NONREDUCING END STRUCTURES OF CHONDROITIN SULFATE CHAINS ON AGGRECAN ISOLATED FROM SWARM RAT CHONDROSARCOMA CULTURES

Chondrocyte cultures derived from the Swarm rat chondrosarcoma were metabolically labeled with [S-35]sulfate or [6-H-3]GlcN. Radiolabeled aggrecan was purified from the cell layer and exhaustively digested with chondroitin ABC lyase. Digestion products were resolved into disaccharide and monosaccharide residues using Toyopearl HW40S chromatography. The separated saccharide pools were reduced with NaBH4 and applied onto a CarboPAC PA1 column to resolve all of the internal disaccharide alditols (unsaturated) from the nonreducing end disaccharide (saturated) and monosaccharide alditols. Mercuric acetate treatment was used prior to carbohydrate analysis to identify unambiguously the saturated from the unsaturated disaccharides.

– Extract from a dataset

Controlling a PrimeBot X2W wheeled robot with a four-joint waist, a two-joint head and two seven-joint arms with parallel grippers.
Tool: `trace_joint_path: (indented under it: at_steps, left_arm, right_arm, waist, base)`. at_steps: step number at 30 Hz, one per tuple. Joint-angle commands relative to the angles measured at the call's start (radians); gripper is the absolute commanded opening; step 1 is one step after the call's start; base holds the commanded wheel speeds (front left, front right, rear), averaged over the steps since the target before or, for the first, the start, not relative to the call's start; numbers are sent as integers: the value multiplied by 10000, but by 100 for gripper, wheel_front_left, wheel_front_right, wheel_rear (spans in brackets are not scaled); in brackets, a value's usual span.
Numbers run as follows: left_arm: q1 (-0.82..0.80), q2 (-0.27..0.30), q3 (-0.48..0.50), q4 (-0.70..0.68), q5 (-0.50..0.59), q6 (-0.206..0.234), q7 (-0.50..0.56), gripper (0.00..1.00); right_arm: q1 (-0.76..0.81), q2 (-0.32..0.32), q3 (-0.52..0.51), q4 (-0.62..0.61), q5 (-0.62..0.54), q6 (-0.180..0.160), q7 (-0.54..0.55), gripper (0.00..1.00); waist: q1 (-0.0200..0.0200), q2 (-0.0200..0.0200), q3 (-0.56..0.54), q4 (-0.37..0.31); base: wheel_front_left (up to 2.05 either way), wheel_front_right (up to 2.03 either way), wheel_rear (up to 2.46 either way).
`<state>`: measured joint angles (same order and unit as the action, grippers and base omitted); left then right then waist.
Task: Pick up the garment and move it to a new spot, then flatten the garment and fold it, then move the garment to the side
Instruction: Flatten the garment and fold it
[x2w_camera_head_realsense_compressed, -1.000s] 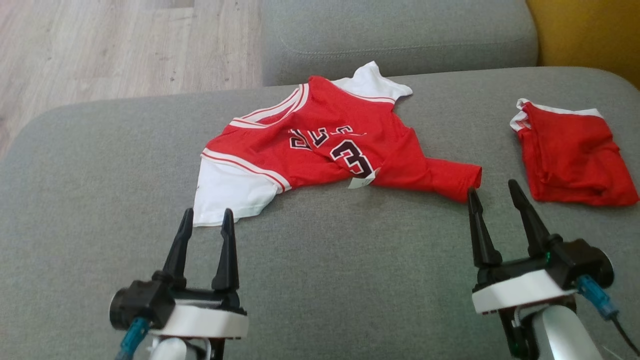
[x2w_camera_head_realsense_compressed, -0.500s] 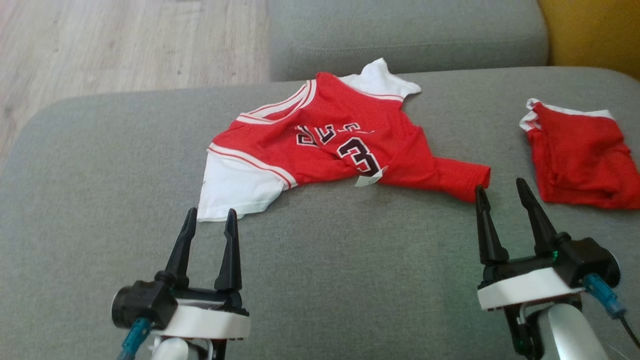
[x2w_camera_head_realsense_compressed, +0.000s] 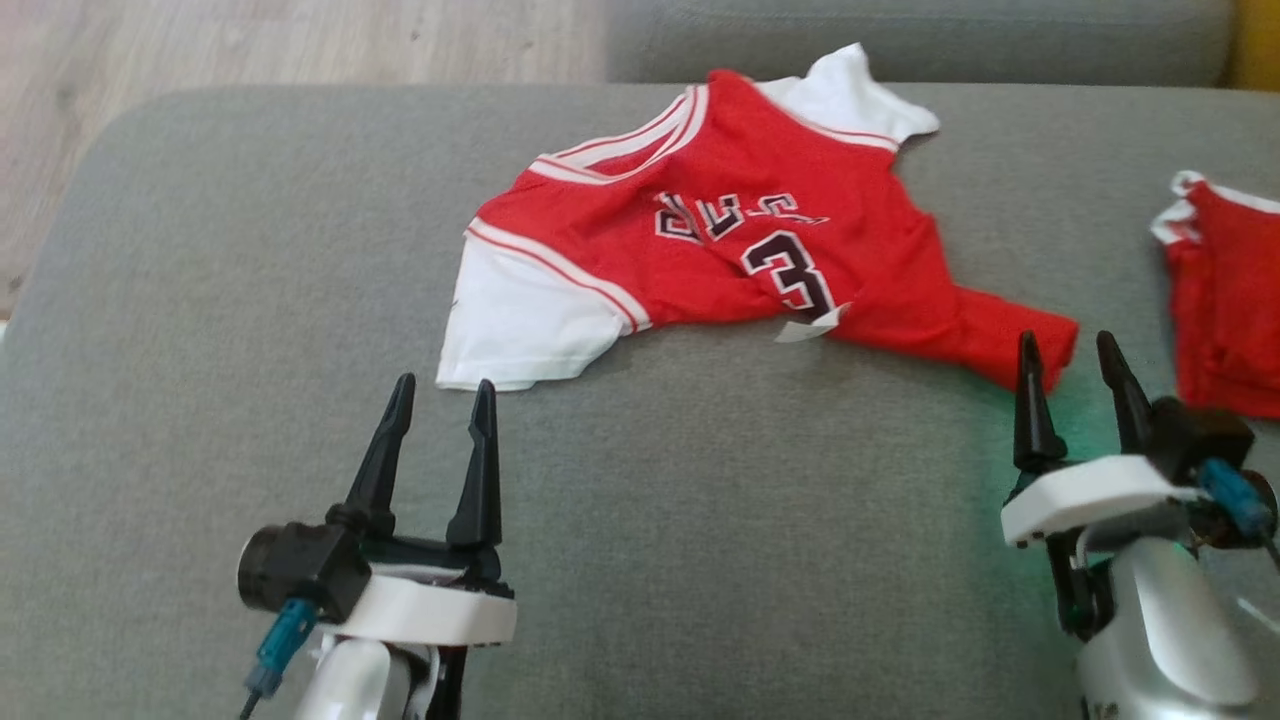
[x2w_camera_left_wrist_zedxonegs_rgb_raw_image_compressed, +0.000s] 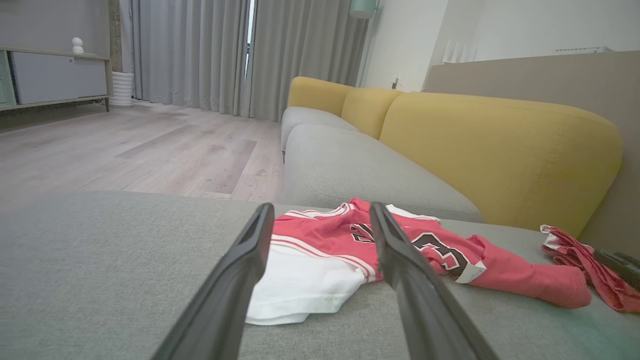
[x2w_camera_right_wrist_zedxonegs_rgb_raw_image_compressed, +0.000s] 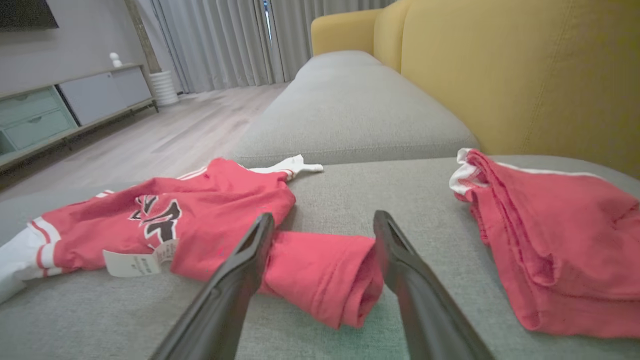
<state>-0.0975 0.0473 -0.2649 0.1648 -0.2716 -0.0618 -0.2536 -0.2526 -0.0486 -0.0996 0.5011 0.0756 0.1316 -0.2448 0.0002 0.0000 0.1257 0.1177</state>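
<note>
Holds left hand (x2w_camera_head_realsense_compressed: 445, 382) and right hand (x2w_camera_head_realsense_compressed: 1066, 337) spread and empty, just short of jersey (x2w_camera_head_realsense_compressed: 760, 200) crumpled on sofa (x2w_camera_head_realsense_compressed: 700, 500). Risks pinching only 1 layer of its rolled end, or snagging shorts (x2w_camera_head_realsense_compressed: 1225, 290) nearby.

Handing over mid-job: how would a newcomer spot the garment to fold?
Two red garments lie on the grey sofa cushion. The jersey is the middle one; unlike the plain red garment at right, it has white sleeves and a number 3.

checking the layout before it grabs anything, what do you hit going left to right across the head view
left gripper → red and white jersey → right gripper → second red garment
</note>
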Motion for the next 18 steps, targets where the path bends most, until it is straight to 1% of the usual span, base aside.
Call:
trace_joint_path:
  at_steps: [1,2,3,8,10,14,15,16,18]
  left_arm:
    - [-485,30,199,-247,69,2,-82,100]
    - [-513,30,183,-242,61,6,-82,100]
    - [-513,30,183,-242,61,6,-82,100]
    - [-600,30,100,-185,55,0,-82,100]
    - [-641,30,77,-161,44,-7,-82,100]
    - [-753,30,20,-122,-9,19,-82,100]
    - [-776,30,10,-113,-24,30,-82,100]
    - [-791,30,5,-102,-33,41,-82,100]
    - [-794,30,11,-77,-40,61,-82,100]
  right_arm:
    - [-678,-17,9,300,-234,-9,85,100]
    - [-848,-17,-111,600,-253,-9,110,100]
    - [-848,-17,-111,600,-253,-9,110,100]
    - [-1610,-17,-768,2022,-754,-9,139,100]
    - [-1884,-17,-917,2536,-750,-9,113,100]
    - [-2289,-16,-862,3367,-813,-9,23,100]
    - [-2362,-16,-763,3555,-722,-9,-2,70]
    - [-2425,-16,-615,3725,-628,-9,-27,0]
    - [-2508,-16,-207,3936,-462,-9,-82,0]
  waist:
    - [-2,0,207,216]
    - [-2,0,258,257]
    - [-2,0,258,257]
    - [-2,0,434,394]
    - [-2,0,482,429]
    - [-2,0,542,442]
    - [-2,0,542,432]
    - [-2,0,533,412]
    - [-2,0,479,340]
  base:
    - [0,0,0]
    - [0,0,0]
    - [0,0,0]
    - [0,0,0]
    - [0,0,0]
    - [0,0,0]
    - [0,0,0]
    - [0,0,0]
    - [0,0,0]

The chondroitin sulfate (CS) chains from these aggrecan preparations contained: (a) an internal disaccharide composition of unsulfated (3-4 per chain), 4-sulfated (similar to 32 per chain), 6-sulfated (similar to 1 per 14 chains), and 4,6-sulfated disaccharides (similar to 1 per 6 chains) and (b) a nonreducing terminal composition of 4-sulfated GalNAc (similar to 4 out of every 7 chains), 4,6-disulfated GalNAc (similar to 2 out of every 7 chains), and GlcUA adjacent to a 4-sulfated GalNAc residue (similar to 1 out of every 7 chains). Thus, the vast majority of these CS chains terminated with a sulfated GalNAc residue. The presence of 4,6-disulfated GalNAc at nonreducing termini is 60-fold more abundant than 4,6-disulfated GalNAc in interior disaccharides. This observation is consistent with the suggestion that disulfation of terminal GalNAc residues is involved in chain termination.